My daughter was just about as medically fragile as they come when she first expressed that she wanted to go to preschool in person. She was 4 years old and she could not cough, swallow, or move, and she required breathing support when she got tired. The idea of exposing her to a bunch of preschoolers who probably wouldn’t cover their coughs and sneezes terrified me.
And yet, she had made her desire perfectly clear. And I had made a promise to myself that I would let her live her life.
We took a lot of precautions in the beginning. If there was a cold going around, I kept her home. She didn’t go to school at all during cold and flu season. And I made sure her nurse knew to have the kids sanitize their hands if they wanted to be near her.
Still, there’s a surrender that must happen when you leave your child at school without you, and for a mama to a medically fragile child, it requires a whole other level of trust.
I remember her first day of kindergarten like it was yesterday. While that is an emotional day for all parents, we didn’t know if she would make it to kindergarten. We didn’t know if she would make it to two years old. So leaving her at school that day left me with all the feels. I was a hot mess. But she was happy as a clam. She had her own little groupies who signed up to be on “Kennedy’s Crew” opening doors and helping her navigate to recess and such.
As she progressed in school, we got creative – finding ways for her to be included and “present” even when she wasn’t actually present. By 2nd grade she had a V-Go – a two-way camera/robot operated by an adult at the home that navigates the classroom and travels with the class across campus. It has a function to “raise its hand” so she could answer questions posed by the teacher. She could see the other kids and her little face was in the video they saw in the classroom.
But as she got older, she didn’t want to stay home over winter. So, we let her stay in year-round unless a nasty bug popped up, then we pulled her for a couple weeks. By the time she was in 7th grade, she was her own advocate when it came to being pulled from school. During a particularly nasty outbreak of RSV that was sending kids with no underlying health conditions into the hospital, she argued with her pulmonologist about being pulled out of school.
Kennedy’s speech is difficult to understand if you aren’t around her a lot, so with a not-so-straight face, I translated for the doctor why she was refusing to stay home during this RSV outbreak: there was a cute boy in her 6th period art class and she needed to be able to stare at him every day. He said, “really?’ I said, “Yes.” Kennedy and her pulmonologist proceeded to negotiate the terms of her staying in school: she and her nurse would wear masks during this outbreak, and in any class over 15 kids, she would be required to be seated in an area with good ventilation (but still with a view of said cute boy in 6th period).
By high school, Kennedy was thrilled to choose her own electives: show choir and color guard. Okay, mom, time for some conversations about inclusion and accommodations!

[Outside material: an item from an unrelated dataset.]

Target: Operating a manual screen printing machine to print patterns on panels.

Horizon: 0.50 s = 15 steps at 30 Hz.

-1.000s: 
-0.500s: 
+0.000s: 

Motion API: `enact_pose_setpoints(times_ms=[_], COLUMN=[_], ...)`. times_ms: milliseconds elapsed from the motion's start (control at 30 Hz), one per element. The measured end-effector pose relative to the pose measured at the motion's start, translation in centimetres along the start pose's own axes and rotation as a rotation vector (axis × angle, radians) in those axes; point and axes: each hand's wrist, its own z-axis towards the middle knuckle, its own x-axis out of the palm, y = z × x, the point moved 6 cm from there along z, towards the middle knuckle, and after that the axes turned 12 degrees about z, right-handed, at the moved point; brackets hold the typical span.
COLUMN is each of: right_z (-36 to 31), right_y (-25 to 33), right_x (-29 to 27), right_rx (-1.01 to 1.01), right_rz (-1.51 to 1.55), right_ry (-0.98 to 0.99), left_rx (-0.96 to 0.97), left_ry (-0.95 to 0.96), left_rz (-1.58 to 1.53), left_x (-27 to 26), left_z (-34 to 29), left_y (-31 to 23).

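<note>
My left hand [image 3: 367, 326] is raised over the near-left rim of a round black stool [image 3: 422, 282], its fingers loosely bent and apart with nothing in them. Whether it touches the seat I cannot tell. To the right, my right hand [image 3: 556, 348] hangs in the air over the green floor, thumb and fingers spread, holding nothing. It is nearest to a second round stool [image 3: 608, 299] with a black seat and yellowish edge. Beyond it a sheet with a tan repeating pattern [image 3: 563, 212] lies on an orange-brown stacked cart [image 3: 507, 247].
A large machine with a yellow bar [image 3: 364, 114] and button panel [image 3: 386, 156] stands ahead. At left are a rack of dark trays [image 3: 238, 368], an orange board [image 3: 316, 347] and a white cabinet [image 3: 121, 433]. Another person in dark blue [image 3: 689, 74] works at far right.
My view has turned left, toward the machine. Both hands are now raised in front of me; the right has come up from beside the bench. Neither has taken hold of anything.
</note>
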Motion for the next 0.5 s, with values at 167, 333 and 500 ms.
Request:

With each teacher, we settled on “how” Kennedy would participate, and what the expectations would be – the competition and performance schedule was way more than her little body could handle – so we culled down to reasonable numbers how often she was expected to show up at after school commitments. And of course, her health always came first. For color guard, we narrowed her participation down to parades only, with her being the “lead” flag bearer at the front of the Color Guard. We didn’t need a rifle or flag dropped on her head as might happen at the traditional shows. It all went beautifully.
We are grateful to have an IEP that supports Kennedy in so many ways. She attends school with a nurse and a one-on-one aide. She has access to her eyegaze device all day as that’s how she communicates with other students. She chooses her own electives. When her home health nurse is out sick, her trained back-up nurse, who works for the school district, covers her during school hours. If she does not have the stamina to attend school in-person, everything is in place for her to hold school at home, with aide services provided in person at home and speech services provided remotely.
I don’t know that I ever foresaw my daughter participating in school this way, but I am so grateful that this is her experience. Our district is supportive and inclusive, and she is a force to be reckoned with.